■ TASK ITEM
Please copy every line of the data in which the string "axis" appears.

>>

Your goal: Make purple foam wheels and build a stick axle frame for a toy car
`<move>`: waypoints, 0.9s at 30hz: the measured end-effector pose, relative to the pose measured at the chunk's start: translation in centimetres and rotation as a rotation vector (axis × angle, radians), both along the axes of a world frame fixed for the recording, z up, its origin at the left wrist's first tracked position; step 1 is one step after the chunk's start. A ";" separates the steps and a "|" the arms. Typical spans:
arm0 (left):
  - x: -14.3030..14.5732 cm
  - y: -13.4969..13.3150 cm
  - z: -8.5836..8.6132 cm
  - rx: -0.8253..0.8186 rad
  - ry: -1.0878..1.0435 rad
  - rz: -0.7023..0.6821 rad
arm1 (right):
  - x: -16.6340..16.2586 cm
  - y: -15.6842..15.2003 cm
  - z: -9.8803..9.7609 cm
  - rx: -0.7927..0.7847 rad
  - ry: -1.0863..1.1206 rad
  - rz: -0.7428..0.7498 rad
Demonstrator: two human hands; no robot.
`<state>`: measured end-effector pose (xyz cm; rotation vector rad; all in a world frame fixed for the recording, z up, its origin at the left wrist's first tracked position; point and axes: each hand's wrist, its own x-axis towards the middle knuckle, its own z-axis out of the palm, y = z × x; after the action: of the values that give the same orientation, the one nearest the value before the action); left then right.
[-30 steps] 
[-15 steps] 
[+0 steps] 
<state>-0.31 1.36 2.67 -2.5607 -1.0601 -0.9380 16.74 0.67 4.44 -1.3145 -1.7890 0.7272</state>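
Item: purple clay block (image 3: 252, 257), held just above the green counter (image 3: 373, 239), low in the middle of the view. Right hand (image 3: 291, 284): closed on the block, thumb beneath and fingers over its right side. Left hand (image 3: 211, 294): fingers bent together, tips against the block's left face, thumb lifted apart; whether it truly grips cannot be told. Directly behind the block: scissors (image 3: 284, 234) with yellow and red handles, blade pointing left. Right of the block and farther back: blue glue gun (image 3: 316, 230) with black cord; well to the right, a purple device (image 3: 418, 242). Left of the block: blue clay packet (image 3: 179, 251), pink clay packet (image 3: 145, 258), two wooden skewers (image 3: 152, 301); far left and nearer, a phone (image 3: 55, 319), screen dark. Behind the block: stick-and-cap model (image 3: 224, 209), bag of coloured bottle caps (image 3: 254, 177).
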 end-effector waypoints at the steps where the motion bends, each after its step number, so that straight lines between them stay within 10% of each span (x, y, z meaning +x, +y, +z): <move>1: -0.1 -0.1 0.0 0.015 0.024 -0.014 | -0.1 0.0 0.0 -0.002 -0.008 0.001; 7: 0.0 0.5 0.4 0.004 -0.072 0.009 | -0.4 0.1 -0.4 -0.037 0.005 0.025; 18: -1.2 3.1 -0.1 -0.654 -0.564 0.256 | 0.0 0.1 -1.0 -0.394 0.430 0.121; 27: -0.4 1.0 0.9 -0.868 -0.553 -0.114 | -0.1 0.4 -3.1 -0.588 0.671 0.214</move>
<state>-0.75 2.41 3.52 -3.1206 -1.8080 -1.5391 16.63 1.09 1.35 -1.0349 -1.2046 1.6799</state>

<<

■ ANSWER BOX
`<move>`: waypoints, 0.9s at 30hz: the measured end-effector pose, relative to the pose measured at the chunk's start: translation in centimetres and rotation as a rotation vector (axis × angle, radians), both along the axes of a world frame fixed for the recording, z up, its origin at the left wrist's first tracked position; step 1 is one step after the chunk's start. A ";" separates the steps and a "|" the arms. Typical spans:
`<state>`: measured end-effector pose (xyz cm; rotation vector rad; all in a world frame fixed for the recording, z up, its origin at the left wrist's first tracked position; point and axes: each hand's wrist, its own x-axis towards the middle knuckle, its own z-axis out of the palm, y = z × x; after the action: of the values that give the same orientation, the one nearest the value before the action); left then right.

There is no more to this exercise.